= Ob-Ugric creation myth =

The Ob-Ugric creation myth is the genesis story of the world in the mythology of the Khanty and Mansi people of Western Siberia. Their creation myth is very similar to the creation myths of other peoples of the Urals, sharing a lot of common elements, such as the skygod, the primordial waterfowl, the primordial waters, etc, but is also similar to the creation myths of many peoples of the northern hemisphere such as the Cherokees, Yukaghirs, Chukchis and Ainus. It is categorised as an Earth diver myth.

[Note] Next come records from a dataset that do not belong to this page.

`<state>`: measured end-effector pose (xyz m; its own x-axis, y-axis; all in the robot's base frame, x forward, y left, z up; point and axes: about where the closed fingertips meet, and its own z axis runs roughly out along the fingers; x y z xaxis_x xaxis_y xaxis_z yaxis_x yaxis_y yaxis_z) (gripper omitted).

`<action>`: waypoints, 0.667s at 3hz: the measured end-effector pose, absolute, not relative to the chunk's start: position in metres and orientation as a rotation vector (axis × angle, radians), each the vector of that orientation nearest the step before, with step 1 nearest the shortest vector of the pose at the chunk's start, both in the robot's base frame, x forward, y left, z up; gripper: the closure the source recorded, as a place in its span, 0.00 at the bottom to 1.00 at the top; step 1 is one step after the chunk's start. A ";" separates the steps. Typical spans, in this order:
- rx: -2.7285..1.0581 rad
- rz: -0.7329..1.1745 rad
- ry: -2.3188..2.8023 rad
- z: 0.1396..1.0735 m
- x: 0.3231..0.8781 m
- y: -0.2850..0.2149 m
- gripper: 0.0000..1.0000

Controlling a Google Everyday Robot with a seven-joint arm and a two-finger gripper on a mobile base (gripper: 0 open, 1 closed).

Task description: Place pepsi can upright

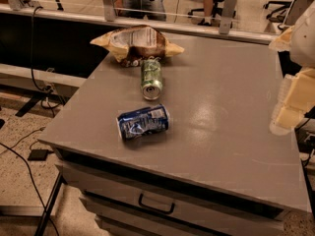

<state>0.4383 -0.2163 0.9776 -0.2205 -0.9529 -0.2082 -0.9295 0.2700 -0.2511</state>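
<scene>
The pepsi can point(143, 122), dark blue with white markings, lies on its side near the front left of the grey cabinet top point(221, 112), its long axis running left to right. My gripper point(291, 102) hangs at the right edge of the view, above the right side of the top. It is far to the right of the can and apart from it, with nothing seen in it.
A green soda can point(151, 77) lies on its side just behind the pepsi can. A crumpled chip bag point(137, 43) lies at the back left. The cabinet has drawers below with a handle point(156, 204). Cables run on the floor at the left.
</scene>
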 end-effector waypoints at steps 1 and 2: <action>-1.722 -0.104 2.228 0.978 0.438 -0.216 0.00; -1.734 -0.074 2.192 0.979 0.446 -0.201 0.00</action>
<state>0.4456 -0.2014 0.9791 -0.1947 -0.9526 -0.2338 -0.9346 0.2525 -0.2506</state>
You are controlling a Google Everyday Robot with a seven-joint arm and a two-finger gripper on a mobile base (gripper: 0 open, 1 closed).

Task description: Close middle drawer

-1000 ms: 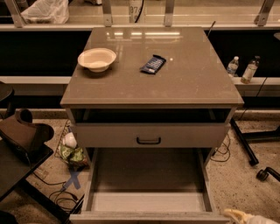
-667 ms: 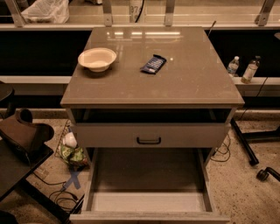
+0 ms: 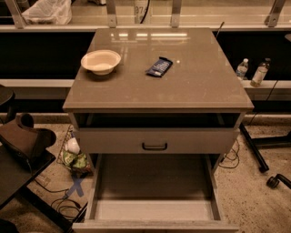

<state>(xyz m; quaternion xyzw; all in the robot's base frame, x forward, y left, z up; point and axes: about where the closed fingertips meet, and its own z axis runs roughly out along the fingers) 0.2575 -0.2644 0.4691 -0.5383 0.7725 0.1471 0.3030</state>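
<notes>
Gripper: out of our view, so we cannot tell whether it is wide, narrow or holding anything.
Middle drawer (image 3: 154, 210): at 6 o'clock in the view, pulled far out of the cabinet. We look straight down onto its pale floor, and its front runs along the bottom edge of the view.
Top drawer (image 3: 113, 140): just above the open one, near the centre. It is out a little, leaving a dark gap under the cabinet top, and its small black handle (image 3: 154, 146) sits mid-front.
Cabinet top (image 3: 200, 91): a flat, glossy brown surface filling the view from the centre toward 12 o'clock.
Bowl (image 3: 100, 61): pale and upright, at 10 o'clock on the cabinet top, near its left edge.
Snack packet (image 3: 159, 67): dark blue, lying flat at 12 o'clock from the centre, apart from the bowl on its right.
Bottles (image 3: 242, 68): two clear ones on the ledge behind the cabinet at 2 o'clock, standing side by side.
Plastic bag (image 3: 47, 11): on the far shelf at 11 o'clock.
Floor clutter (image 3: 75, 159): wrappers and cables at 8 o'clock, beside the cabinet's left side.
Caster wheel (image 3: 273, 182): on the speckled floor at 4 o'clock.
</notes>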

There once lived an old man and an old woman (skygod Numi-Toorum and fertility goddess Kaltaš). They lived in a cottage in the middle of an ocean. They lived like that for a long time, until one day a rumble was heard from the upper sky. The old man looked outside of the window and saw that from the sky fell a loon, who landed on the water and was looking for land. It dived into the water three times, until it finally found a bit of mud and flew with it back to the sky. The next day, a rumble was heard again. The same loon came down from the sky and was looking for land again. After diving into the water three times, it came out with mud on its beak. The loon rubbed the mud on the house where the old man and old woman lived, and flew back to the sky once again. The mud grew and grew and after three days, the whole world was covered in it.